La Rocha Forte se alza también en la novela como un símbolo. "Fue la principal fortaleza de la ciudad, que marcaba el poder arzobispal. En la novela es importante, porque hay que pensar que la Rocha estuvo levantada solo entre lo siglos XIII y XV, fue destruida por los Irmandiños y sirvió como último lugar de protección para los arzobispos, cuando las cosas se ponían feas", cuenta Zabaleta que, antes que escritor, es un historiador avezado en el universo irmandiño, del que ha escrito otras veces. La hitoriografía tradicional afirma que la revuelta irmandiña ocurrió nueva años después de los hechos que se narran aquí. No hay duda, por tanto, de la gran relevancia del brote compostelano, que surgió, como se explica en la novela con el pretexto del ius primae noctis, es decir, el derecho de pernada, que el arzobispo Luna ejerce en la esposa de uno de sus vasallos. Zabaleta cree que la dificultad de las comunicaciones en la época exige que existiera una red de informantes, de autores intelectuales de la revuelta irmandiña, que lograron poner a todos de acuerdo para levantarse simultáneamente en toda Galicia. "Un movimiento así, en tierras incomunicadas, sin posibilidades de avisar de inmediato, responde a una trama amasada a lo largo del tiempo, muy bien organizada. Por eso creo que esto que cuento en En tiempo de halcones fue, en realidad, un ensayo general de lo que había de venir", dice.

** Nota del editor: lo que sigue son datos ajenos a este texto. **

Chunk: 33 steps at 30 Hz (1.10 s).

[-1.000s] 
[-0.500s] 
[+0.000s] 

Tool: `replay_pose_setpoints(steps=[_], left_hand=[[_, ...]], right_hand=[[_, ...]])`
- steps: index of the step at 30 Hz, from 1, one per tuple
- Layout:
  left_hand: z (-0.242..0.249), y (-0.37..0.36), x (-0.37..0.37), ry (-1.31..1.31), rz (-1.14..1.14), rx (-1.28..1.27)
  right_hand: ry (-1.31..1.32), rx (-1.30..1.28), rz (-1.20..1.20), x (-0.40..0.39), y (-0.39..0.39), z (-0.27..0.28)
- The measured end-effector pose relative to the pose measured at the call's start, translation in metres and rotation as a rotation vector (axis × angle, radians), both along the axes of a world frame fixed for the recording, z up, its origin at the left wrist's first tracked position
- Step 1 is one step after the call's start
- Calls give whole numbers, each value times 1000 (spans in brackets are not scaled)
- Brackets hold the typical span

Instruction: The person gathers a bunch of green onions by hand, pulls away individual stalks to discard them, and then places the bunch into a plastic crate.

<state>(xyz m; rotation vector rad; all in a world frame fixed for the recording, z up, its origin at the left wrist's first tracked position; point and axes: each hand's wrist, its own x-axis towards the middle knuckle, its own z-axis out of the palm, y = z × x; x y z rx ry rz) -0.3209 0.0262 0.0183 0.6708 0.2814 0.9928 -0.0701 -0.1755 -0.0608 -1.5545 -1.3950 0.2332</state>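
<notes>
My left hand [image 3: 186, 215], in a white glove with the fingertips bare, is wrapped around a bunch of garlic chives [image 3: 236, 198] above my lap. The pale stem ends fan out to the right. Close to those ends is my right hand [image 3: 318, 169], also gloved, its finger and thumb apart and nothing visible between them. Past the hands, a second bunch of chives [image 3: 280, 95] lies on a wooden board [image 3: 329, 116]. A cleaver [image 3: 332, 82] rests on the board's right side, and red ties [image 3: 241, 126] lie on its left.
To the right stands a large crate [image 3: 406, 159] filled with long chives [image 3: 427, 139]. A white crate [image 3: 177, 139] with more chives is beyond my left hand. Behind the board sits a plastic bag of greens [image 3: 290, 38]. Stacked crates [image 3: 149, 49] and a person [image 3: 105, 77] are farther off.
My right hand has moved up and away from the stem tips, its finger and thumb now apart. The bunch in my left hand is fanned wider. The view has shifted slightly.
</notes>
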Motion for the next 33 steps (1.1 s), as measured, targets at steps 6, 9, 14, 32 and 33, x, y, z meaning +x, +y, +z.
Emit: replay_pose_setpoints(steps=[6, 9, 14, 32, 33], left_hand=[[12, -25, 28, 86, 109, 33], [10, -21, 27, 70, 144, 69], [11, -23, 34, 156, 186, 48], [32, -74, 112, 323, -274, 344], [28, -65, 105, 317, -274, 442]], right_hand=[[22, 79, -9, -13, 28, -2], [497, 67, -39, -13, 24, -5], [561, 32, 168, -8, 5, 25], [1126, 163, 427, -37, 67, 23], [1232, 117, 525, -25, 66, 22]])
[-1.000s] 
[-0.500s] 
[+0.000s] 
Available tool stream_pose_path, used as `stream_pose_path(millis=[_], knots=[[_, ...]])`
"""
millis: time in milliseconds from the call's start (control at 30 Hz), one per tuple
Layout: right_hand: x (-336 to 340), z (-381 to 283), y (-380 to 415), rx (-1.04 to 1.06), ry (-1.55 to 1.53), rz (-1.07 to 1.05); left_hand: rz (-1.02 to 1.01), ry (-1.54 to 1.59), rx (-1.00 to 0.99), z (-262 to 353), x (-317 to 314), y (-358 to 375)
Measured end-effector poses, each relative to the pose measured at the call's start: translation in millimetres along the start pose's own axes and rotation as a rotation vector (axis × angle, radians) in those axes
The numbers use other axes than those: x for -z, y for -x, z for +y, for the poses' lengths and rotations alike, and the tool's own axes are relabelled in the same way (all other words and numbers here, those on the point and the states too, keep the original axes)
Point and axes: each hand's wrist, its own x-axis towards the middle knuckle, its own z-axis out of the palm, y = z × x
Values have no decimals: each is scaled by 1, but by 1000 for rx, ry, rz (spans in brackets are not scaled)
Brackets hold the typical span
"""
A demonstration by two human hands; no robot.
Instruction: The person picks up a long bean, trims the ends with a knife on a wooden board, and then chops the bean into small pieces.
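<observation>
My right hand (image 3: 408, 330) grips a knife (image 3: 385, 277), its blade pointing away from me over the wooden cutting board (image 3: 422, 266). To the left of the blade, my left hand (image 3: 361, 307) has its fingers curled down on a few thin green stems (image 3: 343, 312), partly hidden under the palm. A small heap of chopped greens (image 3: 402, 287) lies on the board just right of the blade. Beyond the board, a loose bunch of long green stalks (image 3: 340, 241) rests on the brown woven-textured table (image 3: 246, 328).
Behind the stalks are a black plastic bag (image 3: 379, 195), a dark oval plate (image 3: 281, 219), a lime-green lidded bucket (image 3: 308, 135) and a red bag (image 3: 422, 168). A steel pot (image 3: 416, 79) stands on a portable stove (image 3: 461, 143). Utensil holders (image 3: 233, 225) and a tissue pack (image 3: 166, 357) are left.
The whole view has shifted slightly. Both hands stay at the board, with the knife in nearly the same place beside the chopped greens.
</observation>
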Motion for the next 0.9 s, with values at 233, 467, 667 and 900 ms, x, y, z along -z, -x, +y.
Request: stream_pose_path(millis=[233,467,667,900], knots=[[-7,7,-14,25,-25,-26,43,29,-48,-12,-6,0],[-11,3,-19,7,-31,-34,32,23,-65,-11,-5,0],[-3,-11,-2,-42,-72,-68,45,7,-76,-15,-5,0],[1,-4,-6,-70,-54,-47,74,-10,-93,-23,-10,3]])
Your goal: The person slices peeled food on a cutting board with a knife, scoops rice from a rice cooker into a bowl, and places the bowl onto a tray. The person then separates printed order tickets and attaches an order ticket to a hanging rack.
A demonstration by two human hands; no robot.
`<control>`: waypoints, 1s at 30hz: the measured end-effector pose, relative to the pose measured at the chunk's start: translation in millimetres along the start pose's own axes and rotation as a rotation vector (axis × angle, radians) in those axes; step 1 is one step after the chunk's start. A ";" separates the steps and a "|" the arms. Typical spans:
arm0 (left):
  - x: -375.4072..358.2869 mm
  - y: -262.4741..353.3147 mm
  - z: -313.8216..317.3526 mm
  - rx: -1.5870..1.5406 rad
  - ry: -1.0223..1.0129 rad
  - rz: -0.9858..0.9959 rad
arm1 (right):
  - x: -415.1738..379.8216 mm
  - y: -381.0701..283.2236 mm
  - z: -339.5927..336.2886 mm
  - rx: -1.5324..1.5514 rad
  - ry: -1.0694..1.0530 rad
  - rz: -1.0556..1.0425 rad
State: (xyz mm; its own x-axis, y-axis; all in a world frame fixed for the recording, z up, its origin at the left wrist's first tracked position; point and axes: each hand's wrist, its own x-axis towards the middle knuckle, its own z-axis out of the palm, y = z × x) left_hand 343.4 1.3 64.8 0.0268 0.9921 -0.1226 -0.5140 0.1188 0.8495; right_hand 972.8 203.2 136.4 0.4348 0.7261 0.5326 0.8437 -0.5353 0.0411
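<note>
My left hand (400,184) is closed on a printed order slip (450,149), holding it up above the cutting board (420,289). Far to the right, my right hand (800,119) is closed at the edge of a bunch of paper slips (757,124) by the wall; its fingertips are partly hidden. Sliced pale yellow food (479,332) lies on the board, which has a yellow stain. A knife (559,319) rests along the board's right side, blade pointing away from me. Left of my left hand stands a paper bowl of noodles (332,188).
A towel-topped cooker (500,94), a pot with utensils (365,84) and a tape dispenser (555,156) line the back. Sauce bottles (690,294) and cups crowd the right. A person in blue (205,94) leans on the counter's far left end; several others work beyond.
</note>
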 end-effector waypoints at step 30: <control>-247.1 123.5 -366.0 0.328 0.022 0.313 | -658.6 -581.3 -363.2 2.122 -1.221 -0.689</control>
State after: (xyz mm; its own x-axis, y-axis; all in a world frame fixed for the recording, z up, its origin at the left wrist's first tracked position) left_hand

La novela constituye un largo y detallado viaje, como decimos, hacia los acontecimientos que cambiaron Compostela en el siglo XV. El lector disfrutará de veras, pero mucho más el conocedor a fondo de la vieja ciudad. Reconocerá y palpará el territorio. Y se sorprenderá de los enormes parecidos. Y de cómo Fran Zabaleta logra capturar para nosotros la atmósfera de aquellas malas calles. "Cuando los señores se pelean entre sí los que sufren son los de abajo. Fue lo que ocurrió.", dice. "Todo eso significa brutalidades sin cuento. Algunos tenían bandas a su servicio, como los Esquerdo de Betanzos que raptaban y robaban para el señor de Suevos. Rodrigo de Luna fue un joven que llegó a ser arzobispo de Compostela antes de la edad canónica. Era un personaje patético, que logró el puesto por ser sobrino de don Álvaro de Luna, Condestable de Castilla. Se metió en un avispero sin saberlo, con toda su corte de segundones. Se encontró con una oposición frontal de los nobles asentados aquí, y de los nobles menores, como Suevos o Andrade, o Soutomaior, y, por supuesto, con la oposición de la gente. Por supuesto, la novela va mucho más allá de Luna, pero Luna es fundamental para entender la época", concluye.